Le dossier de la présidence libanaise…

À la suite de rivalités politiques et de règlements de comptes personnels entre les axes au pouvoir, le Liban entre dans le tunnel de la vacance sans président de la République et sans gouvernement légitime, au moment où les effondrements ont atteint leur paroxysme.

La réalité de l’escalade politique, ainsi que l’exacerbation des crises économiques et financières, des tensions sociales et sécuritaires, l’escalade des pressions politiques et économiques extérieures, ainsi que la politique sectaire dans le pays signifient que le processus d’élection d’un nouveau chef d’État ou de former un nouveau gouvernement est impossible.

Le fait remarquable dans ce contexte est que les efforts politiques n’ont pas été et ne seront pas orientés vers l’élection d’un président pour la république, malgré la réalité du vide et des effondrements. Et les efforts ne visent qu’une rivalité malveillante pour saper le dossier de la présidence, tout comme ils travaillent à nommer un président par le Hezbollah qui préserve ce qu’il a réalisé en interne et son mini-État dérivé de Téhéran.

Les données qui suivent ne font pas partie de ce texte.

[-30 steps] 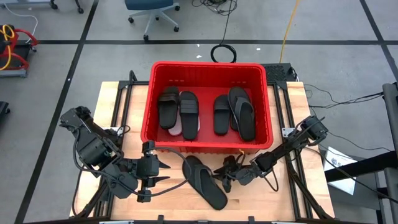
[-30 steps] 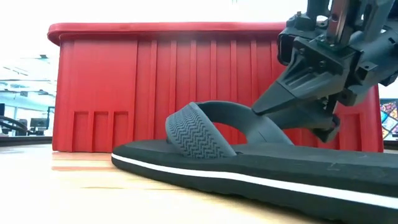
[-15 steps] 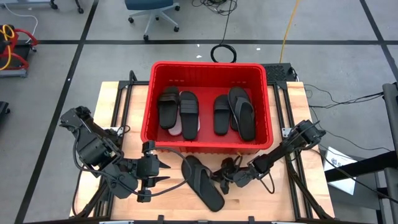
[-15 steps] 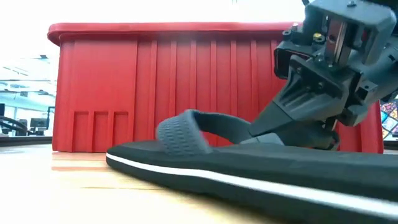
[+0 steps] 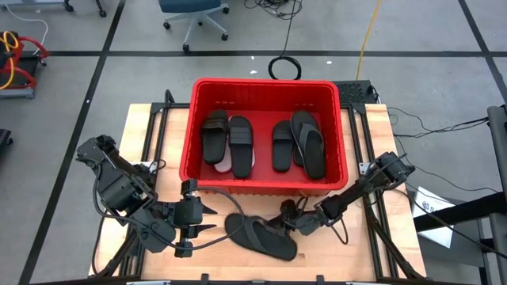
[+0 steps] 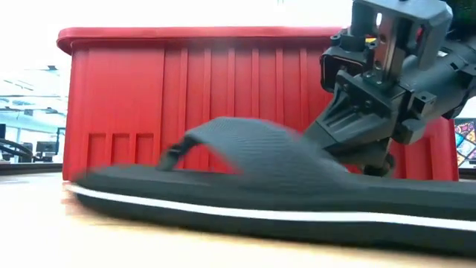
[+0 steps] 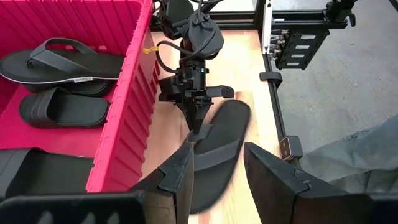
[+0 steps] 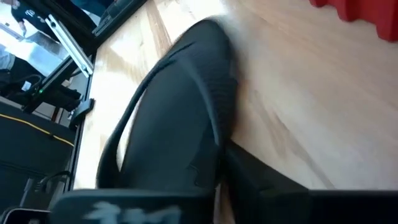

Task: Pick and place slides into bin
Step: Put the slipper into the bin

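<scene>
One black thong flip-flop (image 5: 260, 237) lies on the wooden table in front of the red bin (image 5: 265, 81). It also shows in the left wrist view (image 7: 217, 149) and the low view (image 6: 245, 197). My right gripper (image 5: 279, 229) reaches to it from the right and is shut on its strap. My left gripper (image 5: 207, 219) waits open just left of the flip-flop, with nothing between its fingers (image 7: 186, 177). Several black slides (image 5: 241, 144) lie flat on the bin's floor. My right gripper pinches the flip-flop's strap (image 7: 200, 132) between its two fingertips, on the side arm nearest the bin. The fingers slant down from the table's right side. The strap is drawn up into a hump (image 6: 245, 141) while the sole (image 6: 223, 212) rests on the table.
The bin's near wall (image 6: 186, 104) stands close behind the flip-flop. Bare tabletop (image 5: 158, 134) lies to the left and right of the bin. Metal frame rails (image 7: 270, 37) run along the table's sides. Chairs and cables are on the floor beyond.
My right gripper has shut on the flip-flop's strap. The flip-flop has turned about on the table, from slanting toward the near edge to lying more across it, and its strap has been pulled up. My left arm has kept still.
</scene>
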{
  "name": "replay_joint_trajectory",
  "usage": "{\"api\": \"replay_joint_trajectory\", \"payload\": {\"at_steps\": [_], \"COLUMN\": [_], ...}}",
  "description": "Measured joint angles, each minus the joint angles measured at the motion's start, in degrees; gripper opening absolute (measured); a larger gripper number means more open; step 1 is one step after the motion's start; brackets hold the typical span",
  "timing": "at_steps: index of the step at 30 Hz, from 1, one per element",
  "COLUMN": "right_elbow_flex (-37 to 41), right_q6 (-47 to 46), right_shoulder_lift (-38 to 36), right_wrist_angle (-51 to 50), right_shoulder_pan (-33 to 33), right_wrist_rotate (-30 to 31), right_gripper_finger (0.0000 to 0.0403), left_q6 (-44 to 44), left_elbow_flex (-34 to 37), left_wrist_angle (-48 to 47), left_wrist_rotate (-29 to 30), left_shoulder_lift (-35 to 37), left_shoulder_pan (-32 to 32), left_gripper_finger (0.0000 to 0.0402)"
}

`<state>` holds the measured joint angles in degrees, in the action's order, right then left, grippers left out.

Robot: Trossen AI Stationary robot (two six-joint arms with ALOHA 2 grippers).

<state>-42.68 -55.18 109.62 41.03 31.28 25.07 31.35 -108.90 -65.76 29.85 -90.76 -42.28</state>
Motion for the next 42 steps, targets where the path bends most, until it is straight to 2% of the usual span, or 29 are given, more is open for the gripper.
{"api": "replay_joint_trajectory", "payload": {"at_steps": [16,30,42], "right_elbow_flex": [0.0,0.1,0.1], "right_q6": [1.1,0.2,2.5], "right_shoulder_lift": [-2.4,-18.9,-29.8], "right_wrist_angle": [-1.4,-17.3,-23.2], "right_shoulder_pan": [-0.4,3.4,5.2], "right_wrist_rotate": [-1.0,8.1,6.3], "right_gripper_finger": [0.0001,0.0,0.0], "left_q6": [-0.1,-0.1,-2.6], "left_elbow_flex": [0.0,0.0,0.0], "left_wrist_angle": [0.0,0.0,0.0], "left_wrist_rotate": [0.0,-0.3,-0.3], "left_shoulder_lift": [0.0,0.0,0.0], "left_shoulder_pan": [0.0,0.0,0.0], "left_gripper_finger": [0.0138,0.0138,0.0138]}}
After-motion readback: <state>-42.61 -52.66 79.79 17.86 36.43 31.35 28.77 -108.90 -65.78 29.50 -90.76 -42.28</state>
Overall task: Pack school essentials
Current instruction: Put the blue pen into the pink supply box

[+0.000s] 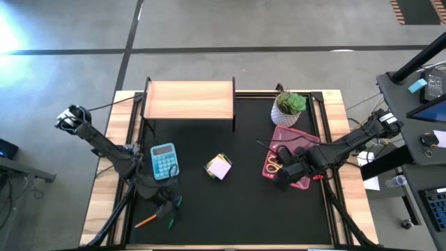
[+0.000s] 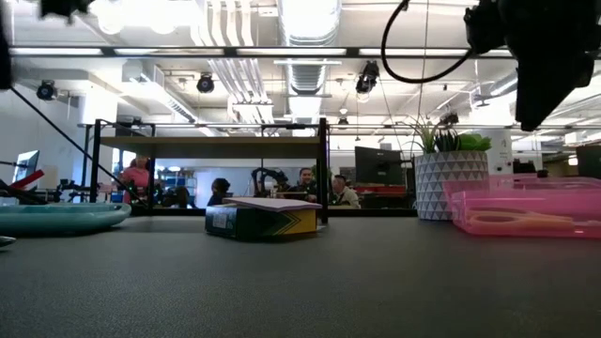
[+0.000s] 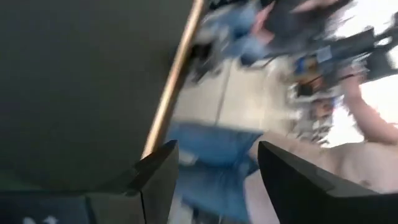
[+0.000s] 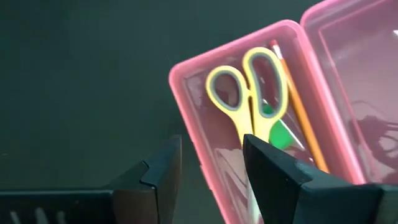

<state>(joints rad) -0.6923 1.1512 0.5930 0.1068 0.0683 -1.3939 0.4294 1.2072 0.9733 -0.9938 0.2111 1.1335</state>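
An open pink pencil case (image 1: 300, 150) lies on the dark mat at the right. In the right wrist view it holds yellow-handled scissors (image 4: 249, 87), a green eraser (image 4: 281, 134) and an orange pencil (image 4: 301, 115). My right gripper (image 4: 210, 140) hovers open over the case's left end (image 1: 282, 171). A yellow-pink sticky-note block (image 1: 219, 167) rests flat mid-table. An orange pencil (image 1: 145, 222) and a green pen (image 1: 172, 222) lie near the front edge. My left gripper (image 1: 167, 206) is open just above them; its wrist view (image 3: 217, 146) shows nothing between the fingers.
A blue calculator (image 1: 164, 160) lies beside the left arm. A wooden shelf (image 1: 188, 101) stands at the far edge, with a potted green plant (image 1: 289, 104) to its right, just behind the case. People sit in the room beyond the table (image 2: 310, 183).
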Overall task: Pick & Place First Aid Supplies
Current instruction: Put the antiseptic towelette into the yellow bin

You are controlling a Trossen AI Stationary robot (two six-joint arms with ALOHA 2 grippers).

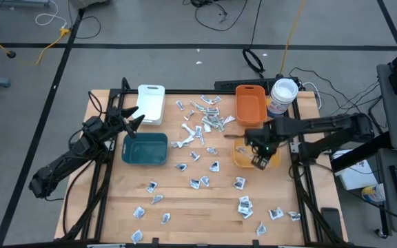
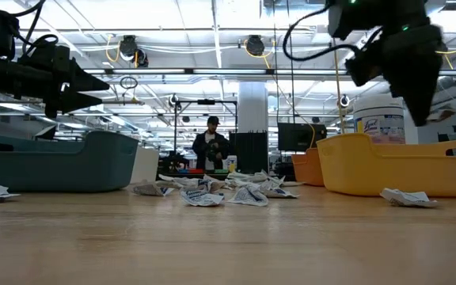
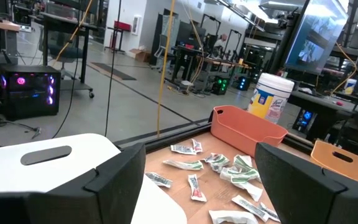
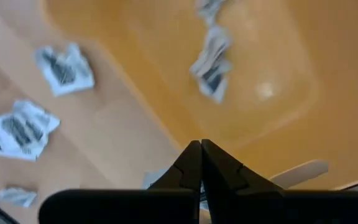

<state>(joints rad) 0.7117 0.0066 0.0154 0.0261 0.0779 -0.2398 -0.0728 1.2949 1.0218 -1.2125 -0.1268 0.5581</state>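
Note:
Many first aid supplies, small white-grey packets (image 1: 206, 121), lie scattered flat over the wooden table (image 1: 185, 207). My right gripper (image 1: 259, 162) hangs over the yellow bin (image 1: 240, 157), pointing down and shut (image 4: 201, 144) on a narrow pale strip. Two packets (image 4: 211, 65) lie on that bin's floor. My left gripper (image 1: 138, 118) waits open and level near the table's left edge, between the white bin (image 1: 151, 103) and the teal bin (image 1: 145, 149), with nothing between its fingers (image 3: 201, 167). My right gripper pinches a narrow pale strip between its two shut fingers, which point down from above. The strip lies across the fingers, one end (image 4: 298, 171) jutting out on one side and a greyish bit (image 4: 151, 180) on the other. It is lifted clear above the yellow bin.
An orange bin (image 1: 251, 105) and a round white-lidded tub (image 1: 282, 96) stand at the far right. More packets lie near the front edge (image 1: 245, 205). A person (image 2: 212, 142) stands in the room beyond the table.

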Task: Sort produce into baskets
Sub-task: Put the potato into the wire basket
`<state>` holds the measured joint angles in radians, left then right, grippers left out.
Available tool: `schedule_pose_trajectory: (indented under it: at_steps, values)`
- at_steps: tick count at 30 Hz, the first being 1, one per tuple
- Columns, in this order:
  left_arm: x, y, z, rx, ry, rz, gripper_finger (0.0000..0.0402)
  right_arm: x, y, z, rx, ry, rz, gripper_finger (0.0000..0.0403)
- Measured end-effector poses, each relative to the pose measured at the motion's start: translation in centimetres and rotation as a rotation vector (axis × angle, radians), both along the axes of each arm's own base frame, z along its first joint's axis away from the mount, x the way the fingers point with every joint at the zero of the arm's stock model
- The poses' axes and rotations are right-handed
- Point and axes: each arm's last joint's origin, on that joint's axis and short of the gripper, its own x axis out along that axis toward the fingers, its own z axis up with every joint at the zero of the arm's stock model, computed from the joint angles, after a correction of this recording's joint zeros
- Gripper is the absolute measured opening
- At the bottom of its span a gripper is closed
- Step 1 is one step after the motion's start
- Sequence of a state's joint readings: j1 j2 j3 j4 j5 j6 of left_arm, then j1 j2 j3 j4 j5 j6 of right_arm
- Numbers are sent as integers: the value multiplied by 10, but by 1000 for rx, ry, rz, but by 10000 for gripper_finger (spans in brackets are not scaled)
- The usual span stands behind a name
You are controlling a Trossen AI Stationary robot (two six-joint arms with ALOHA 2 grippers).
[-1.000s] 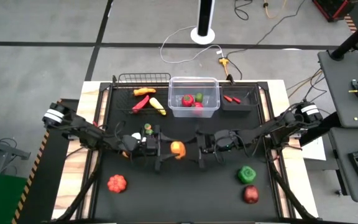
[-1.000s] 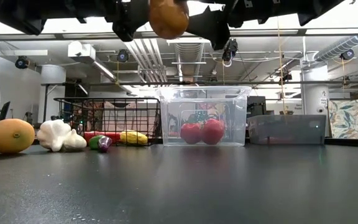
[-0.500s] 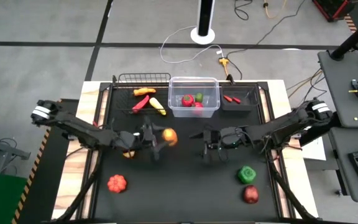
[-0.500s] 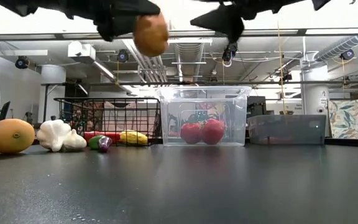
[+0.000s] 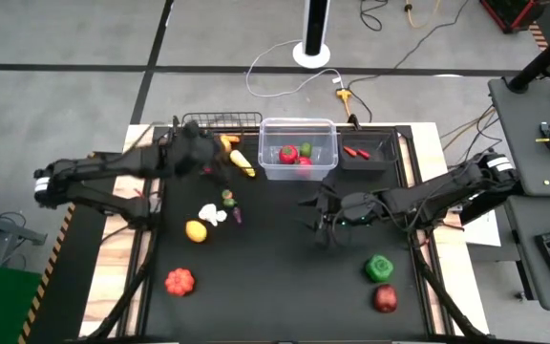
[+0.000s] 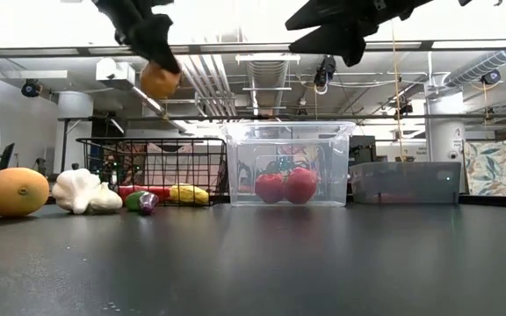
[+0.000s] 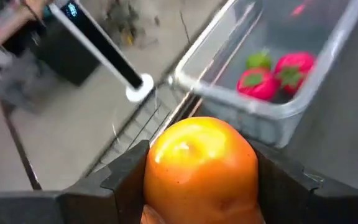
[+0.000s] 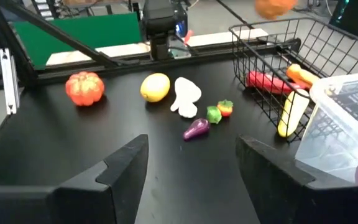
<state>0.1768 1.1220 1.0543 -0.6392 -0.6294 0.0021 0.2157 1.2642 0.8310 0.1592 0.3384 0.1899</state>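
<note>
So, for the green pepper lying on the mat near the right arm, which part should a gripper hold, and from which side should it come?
Probably from straight above, closing across the middle of the green pepper. It is rounded, and only the red fruit lies close beside it. The right gripper is open.

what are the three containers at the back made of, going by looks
Wire basket: thin black rods in an open grid, probably coated metal. Middle bin: clear, glossy, likely plastic; the red fruit inside shows through its walls. Low tray: dark, translucent grey walls in the low view, probably plastic too.
</note>
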Motion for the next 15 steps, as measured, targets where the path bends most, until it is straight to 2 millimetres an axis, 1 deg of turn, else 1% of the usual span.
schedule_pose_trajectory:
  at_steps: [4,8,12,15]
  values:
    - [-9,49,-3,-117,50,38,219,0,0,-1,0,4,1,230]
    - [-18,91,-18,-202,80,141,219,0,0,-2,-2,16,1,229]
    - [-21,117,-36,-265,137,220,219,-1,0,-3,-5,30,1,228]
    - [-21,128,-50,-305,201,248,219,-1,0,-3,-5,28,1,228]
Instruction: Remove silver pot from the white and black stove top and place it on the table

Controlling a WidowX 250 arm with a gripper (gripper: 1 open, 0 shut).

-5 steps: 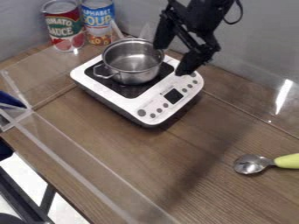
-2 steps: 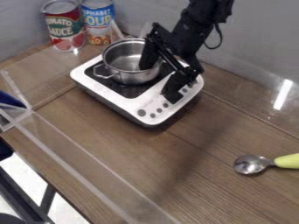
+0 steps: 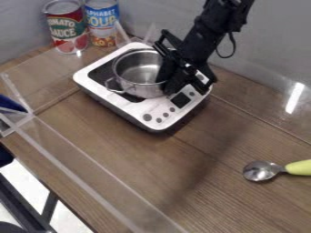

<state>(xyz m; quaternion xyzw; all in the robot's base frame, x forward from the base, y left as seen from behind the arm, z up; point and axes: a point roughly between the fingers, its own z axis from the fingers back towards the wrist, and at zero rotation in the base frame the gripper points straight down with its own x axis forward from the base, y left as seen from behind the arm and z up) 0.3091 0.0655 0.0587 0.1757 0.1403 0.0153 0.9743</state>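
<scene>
The silver pot (image 3: 136,73) sits on the black surface of the white stove top (image 3: 116,103) at the back of the brown table (image 3: 195,177). It looks slightly tilted and lies toward the cooker's front. My gripper (image 3: 174,73) comes down from the upper right and its black fingers are shut on the pot's right rim. One finger reaches inside the pot, and the other stands outside over the button panel (image 3: 183,98).
Two labelled food cans (image 3: 67,25) (image 3: 104,20) stand behind the stove at the back left. A spoon with a yellow-green handle (image 3: 277,170) lies at the right. Clear plastic barriers (image 3: 67,164) run along the table's edges. A blue object (image 3: 10,118) sits at the left edge.
My gripper came down beside the pot and went from wide open to shut on its right rim. The pot shifted a little toward the front of the stove top.
</scene>
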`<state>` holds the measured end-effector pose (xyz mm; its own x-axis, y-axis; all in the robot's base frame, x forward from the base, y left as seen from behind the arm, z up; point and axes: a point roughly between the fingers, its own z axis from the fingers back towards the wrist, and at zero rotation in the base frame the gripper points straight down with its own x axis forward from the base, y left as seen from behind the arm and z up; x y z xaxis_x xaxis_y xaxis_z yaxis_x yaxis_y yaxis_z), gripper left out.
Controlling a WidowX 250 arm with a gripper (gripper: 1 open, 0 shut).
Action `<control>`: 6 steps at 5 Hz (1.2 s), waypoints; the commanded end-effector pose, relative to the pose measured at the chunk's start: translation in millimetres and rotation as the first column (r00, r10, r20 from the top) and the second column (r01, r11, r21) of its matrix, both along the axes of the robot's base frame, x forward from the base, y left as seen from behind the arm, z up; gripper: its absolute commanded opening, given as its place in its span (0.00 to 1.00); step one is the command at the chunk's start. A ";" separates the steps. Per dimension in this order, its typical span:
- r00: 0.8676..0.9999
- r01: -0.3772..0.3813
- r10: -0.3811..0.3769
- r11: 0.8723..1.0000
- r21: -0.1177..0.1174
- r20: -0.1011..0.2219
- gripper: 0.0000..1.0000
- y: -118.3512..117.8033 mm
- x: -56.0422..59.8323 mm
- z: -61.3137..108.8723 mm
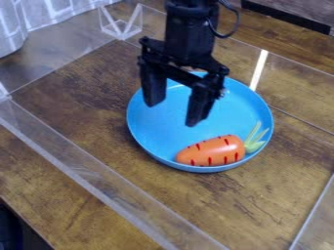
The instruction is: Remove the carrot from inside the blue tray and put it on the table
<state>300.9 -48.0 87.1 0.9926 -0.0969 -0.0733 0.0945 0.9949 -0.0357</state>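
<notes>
The carrot, orange with dark grooves and a pale-green top pointing right, lies inside the blue tray near its front rim. The round tray rests on the dark wood table. My black gripper hangs open above the tray's back-left part, its two fingers pointing down with an empty gap between them. It is up and to the left of the carrot, not touching it.
Clear acrylic walls border the table, one running along the left and front and another at the right. A pale cloth-like object sits beyond the wall at the top left.
</notes>
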 end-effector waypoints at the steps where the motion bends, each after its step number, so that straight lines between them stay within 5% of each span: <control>1: 0.998 0.014 -0.013 1.000 -0.020 0.063 1.00 -17.5 5.5 3.6; 6: 0.965 0.134 -0.097 0.981 -0.143 0.242 1.00 -49.2 29.7 -7.5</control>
<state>327.1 -98.7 65.5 0.9685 -0.2064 0.1391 0.2272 0.9614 -0.1552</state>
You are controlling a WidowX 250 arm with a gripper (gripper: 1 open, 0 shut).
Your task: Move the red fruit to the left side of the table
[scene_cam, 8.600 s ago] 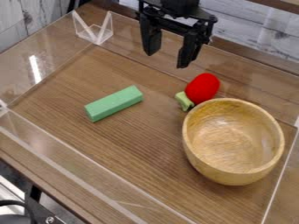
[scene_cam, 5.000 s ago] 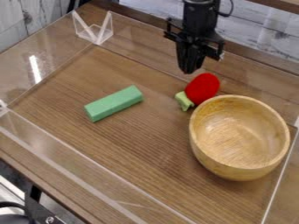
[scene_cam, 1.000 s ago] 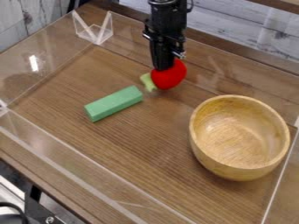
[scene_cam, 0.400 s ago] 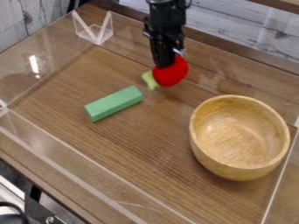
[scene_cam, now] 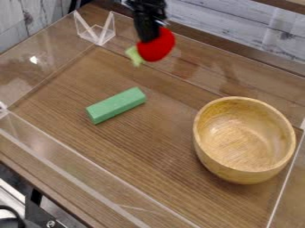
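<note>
The red fruit (scene_cam: 156, 44) hangs above the far part of the table (scene_cam: 155, 142), its green leafy end (scene_cam: 136, 54) pointing left and down. My gripper (scene_cam: 149, 34) comes down from the top edge and is shut on the red fruit's upper side. The fingers are dark and blurred against the fruit. The fruit is lifted off the wood, well behind the green block.
A green rectangular block (scene_cam: 116, 105) lies left of centre. A wooden bowl (scene_cam: 245, 140) sits at the right. Low clear acrylic walls (scene_cam: 36, 71) border the tabletop, and a clear stand (scene_cam: 94, 29) is at the back left corner.
The gripper has lifted the red fruit off the table and carried it back and slightly left, away from the green block.
</note>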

Les acteurs du dossier présidentiel savent une chose, c’est que le chef de l’Etat et le premier ministre sont nommés d’un commun accord entre 3 capitales – Paris, Téhéran et Washington – et que les décisions politiques libanaises sont prises en fonction des intérêts de ces capitales.

Et en l’absence d’un minimum d’intérêt régional et international, il ne semble pas que la « voie » d’un règlement ou de la nomination d’un président soit à portée de main. Quant aux chances que le processus démocratique – les élections présidentielles – ait lieu, elles sont absolument inexistantes.

Et jusqu’à la survenance de nouveaux développements et d’événements soudains qui ouvrent la porte à des règlements pour de nombreux dossiers libanais en suspens, nous restons face au dilemme des tensions politiques, qu’elles soient externes ou internes.

Rien à l’horizon ne laisse présager l’existence d’avancées dans le dossier du vide, au milieu de la stagnation des contacts et des concertations, qu’elles soient internes ou régionales, et à l’ombre des divisions internes dues aux axes qui contrôlent le pays.